Wednesday, August 22, 2007

A Dimming Employment Picture?

From the WSJ:

Subprime mortgage lender Accredited Home Lenders Holding is no longer accepting new U.S. loan applications and will cut more than half its work force as the company deals with the ongoing credit-market turoil.

The San Diego firm said "substantially all" of its retail lending business, which is made up of 60 retail branches and five retail support locations, "will be effectively closed" as of Sept. 5, affecting 480 positions. Another 490 jobs will be lost at the wholesale operations, which will close 5 of its 10 divisions and cut staff at the other five. About 340 jobs will remain.

Also, staff at Accredited's headquarters will shrink to about 220 from 400 and the company's settlement and insurance-services business "will be substantially reduced." No details on the unit's cutbacks were provided.

Once the moves are completed, the firm's work force will be about 1,000, down from 2,600 as of June 30. Accredited's Canadian operations aren't affected by the restructuring.

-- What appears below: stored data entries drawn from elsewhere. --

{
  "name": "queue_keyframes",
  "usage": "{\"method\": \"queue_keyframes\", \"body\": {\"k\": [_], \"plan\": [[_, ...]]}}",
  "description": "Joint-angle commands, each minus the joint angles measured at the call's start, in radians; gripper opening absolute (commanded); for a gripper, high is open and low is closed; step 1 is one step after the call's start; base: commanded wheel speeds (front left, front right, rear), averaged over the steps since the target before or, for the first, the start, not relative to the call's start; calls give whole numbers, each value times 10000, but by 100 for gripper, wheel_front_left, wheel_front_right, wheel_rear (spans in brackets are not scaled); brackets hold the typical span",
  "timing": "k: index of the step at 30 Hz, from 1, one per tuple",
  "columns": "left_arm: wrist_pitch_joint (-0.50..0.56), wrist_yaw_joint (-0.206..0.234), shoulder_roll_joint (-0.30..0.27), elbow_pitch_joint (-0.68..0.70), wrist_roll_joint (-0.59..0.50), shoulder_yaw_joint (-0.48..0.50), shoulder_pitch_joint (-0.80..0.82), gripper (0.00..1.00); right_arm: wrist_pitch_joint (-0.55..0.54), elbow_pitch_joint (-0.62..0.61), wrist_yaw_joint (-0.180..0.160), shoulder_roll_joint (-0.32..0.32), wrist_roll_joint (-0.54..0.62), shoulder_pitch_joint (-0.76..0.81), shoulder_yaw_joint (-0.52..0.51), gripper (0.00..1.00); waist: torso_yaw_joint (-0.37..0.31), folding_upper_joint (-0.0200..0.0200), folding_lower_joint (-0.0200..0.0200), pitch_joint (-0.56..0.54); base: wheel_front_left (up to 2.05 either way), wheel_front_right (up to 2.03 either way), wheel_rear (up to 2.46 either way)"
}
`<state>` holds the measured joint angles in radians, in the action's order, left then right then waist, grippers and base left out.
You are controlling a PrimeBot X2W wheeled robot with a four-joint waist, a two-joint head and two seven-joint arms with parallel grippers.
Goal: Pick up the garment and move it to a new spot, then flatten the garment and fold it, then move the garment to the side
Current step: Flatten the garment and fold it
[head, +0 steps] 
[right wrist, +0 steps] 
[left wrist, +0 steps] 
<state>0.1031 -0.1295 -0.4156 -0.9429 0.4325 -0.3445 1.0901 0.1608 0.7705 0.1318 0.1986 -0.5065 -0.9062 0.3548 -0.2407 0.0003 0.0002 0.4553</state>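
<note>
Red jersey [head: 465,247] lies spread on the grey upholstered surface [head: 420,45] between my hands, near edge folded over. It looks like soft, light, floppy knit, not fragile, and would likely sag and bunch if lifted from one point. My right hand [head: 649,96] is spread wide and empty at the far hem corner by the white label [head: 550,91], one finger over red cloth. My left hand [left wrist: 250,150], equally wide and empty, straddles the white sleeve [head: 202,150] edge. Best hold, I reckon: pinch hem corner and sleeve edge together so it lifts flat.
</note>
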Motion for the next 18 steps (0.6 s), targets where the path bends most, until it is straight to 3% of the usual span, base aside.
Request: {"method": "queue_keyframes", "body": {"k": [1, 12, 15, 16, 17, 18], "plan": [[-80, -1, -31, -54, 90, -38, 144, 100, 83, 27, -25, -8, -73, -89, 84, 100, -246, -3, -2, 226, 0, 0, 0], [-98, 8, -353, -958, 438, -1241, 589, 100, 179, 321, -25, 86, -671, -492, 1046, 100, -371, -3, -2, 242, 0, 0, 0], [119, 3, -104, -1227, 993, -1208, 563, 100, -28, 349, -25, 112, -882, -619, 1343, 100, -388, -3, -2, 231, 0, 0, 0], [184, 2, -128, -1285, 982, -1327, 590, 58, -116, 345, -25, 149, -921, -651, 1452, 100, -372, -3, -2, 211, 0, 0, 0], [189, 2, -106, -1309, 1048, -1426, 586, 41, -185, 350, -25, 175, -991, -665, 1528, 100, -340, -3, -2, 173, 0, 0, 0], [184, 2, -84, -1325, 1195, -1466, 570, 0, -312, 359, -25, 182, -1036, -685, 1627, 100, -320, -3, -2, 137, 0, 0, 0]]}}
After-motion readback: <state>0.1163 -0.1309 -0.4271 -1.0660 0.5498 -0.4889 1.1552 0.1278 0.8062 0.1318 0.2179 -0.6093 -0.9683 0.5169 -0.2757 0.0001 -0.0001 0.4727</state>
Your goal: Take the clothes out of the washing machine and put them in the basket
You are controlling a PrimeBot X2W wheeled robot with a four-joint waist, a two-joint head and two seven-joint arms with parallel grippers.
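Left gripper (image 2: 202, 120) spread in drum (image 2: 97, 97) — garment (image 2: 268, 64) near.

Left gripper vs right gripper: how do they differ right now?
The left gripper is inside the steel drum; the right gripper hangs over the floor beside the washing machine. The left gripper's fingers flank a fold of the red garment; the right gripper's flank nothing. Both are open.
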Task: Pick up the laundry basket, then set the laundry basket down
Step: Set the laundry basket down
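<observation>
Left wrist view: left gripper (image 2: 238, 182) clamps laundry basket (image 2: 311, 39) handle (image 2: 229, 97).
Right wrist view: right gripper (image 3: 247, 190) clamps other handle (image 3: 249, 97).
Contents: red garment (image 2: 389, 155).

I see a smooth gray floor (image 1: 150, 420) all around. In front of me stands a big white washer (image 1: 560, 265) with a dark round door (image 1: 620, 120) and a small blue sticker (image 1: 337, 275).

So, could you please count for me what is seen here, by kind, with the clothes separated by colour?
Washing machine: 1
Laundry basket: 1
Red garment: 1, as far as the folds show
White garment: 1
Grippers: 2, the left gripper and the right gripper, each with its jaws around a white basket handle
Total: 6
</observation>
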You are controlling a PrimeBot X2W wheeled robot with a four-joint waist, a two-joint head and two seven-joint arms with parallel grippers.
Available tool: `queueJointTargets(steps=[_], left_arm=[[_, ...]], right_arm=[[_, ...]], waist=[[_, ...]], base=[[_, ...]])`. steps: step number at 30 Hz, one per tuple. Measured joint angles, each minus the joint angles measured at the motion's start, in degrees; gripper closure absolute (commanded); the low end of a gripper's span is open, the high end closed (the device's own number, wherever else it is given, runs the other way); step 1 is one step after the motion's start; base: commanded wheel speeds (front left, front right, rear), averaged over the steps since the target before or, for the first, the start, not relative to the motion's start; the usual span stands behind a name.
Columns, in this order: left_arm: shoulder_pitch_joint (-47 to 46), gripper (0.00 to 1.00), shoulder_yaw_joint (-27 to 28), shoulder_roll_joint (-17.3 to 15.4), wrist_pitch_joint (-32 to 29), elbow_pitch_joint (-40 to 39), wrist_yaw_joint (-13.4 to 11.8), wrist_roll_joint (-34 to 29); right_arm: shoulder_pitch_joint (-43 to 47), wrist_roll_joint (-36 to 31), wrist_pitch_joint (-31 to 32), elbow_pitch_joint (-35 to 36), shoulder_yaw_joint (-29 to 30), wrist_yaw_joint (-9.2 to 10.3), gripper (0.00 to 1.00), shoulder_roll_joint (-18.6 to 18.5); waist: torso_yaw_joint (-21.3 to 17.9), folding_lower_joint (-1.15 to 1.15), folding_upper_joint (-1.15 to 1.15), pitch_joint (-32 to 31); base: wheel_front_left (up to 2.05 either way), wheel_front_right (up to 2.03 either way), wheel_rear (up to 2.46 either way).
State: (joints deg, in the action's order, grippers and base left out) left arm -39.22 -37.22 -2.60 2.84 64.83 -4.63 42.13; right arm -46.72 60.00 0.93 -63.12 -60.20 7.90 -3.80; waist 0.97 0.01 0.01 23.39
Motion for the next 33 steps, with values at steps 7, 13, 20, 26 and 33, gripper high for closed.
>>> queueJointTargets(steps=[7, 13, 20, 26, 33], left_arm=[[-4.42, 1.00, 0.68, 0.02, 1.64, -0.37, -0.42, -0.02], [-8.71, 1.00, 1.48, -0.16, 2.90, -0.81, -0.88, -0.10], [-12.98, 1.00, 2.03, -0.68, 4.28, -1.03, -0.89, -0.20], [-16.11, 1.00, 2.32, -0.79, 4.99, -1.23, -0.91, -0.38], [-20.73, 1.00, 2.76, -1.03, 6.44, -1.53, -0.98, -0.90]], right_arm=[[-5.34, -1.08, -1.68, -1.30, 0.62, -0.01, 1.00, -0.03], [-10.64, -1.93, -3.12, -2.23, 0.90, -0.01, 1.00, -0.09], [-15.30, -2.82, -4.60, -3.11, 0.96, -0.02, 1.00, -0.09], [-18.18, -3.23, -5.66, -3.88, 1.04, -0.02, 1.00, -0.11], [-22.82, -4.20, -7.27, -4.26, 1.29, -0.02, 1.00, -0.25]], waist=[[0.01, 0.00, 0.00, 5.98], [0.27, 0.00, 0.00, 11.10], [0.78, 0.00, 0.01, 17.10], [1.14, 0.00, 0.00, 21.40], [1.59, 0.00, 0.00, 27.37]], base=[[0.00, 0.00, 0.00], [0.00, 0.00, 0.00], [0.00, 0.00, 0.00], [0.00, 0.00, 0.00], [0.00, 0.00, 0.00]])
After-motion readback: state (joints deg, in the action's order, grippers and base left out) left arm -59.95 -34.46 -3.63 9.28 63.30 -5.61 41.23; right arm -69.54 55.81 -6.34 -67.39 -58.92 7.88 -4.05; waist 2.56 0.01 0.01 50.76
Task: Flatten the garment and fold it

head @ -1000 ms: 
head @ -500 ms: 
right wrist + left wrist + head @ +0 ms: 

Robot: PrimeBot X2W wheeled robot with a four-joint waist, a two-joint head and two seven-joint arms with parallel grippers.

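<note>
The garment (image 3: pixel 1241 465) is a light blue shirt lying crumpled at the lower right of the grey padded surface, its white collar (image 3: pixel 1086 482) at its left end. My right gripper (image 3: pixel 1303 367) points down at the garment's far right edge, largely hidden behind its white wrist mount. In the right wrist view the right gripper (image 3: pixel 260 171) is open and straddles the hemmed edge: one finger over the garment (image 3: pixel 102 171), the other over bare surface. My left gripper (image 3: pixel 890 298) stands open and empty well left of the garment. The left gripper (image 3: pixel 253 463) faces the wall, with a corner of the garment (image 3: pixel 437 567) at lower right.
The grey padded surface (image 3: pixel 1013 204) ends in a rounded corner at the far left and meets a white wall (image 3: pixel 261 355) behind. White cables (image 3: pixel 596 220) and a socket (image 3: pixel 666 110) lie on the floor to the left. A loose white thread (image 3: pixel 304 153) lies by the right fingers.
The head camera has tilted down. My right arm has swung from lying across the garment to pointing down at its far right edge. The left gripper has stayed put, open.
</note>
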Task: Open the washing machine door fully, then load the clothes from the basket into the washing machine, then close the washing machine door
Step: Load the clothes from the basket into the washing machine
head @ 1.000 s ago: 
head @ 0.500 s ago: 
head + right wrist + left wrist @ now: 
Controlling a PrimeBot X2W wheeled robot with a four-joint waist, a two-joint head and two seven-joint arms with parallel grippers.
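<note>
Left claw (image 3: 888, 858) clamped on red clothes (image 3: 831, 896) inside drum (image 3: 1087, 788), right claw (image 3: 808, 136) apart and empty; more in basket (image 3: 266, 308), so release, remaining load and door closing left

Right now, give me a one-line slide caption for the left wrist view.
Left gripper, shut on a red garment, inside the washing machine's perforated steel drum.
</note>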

This week we've had job cut announcements of almost 21,000 this month -- before this announcement. This is only going to get worse at this point.

Here's the chart of financial services job growth since 2001.

Simply going from recent memory, the first big wave of mortgage problems hit at the end of last year/beginning of this year. Assuming my memory is accurate, that means the effects of these job cuts still aren't showing up on the financial services job results from the BLS. So far we have about an 8-month delay from the cutting of the jobs to the impact on national jobs figures.

The point I am getting to is when will these cuts start to hit the national employment figures? Bulls have consistently cited job growth as a reason for their bullishness. The question is how long will job growth comply with this analysis?

Now lets add in construction jobs. Here's the chart of construction job growth since 2001:

These have been remarkably resilient over the last year's slowdown in residential construction. However, it appears the boom in commercial construction is absorbing the job losses. In the latest GDP report we saw a big jump in commercial real estate development. But with the credit crunch going on, I have to wonder whether or not this trend will continue.

The point is will the employment figures start to get a double-whammy hit from the loss in construction and financial service jobs over the next 6-9 months? Both of these ares are very important to this expansion's job growth figures. If both get hit at the same time, things could get ugly quickly.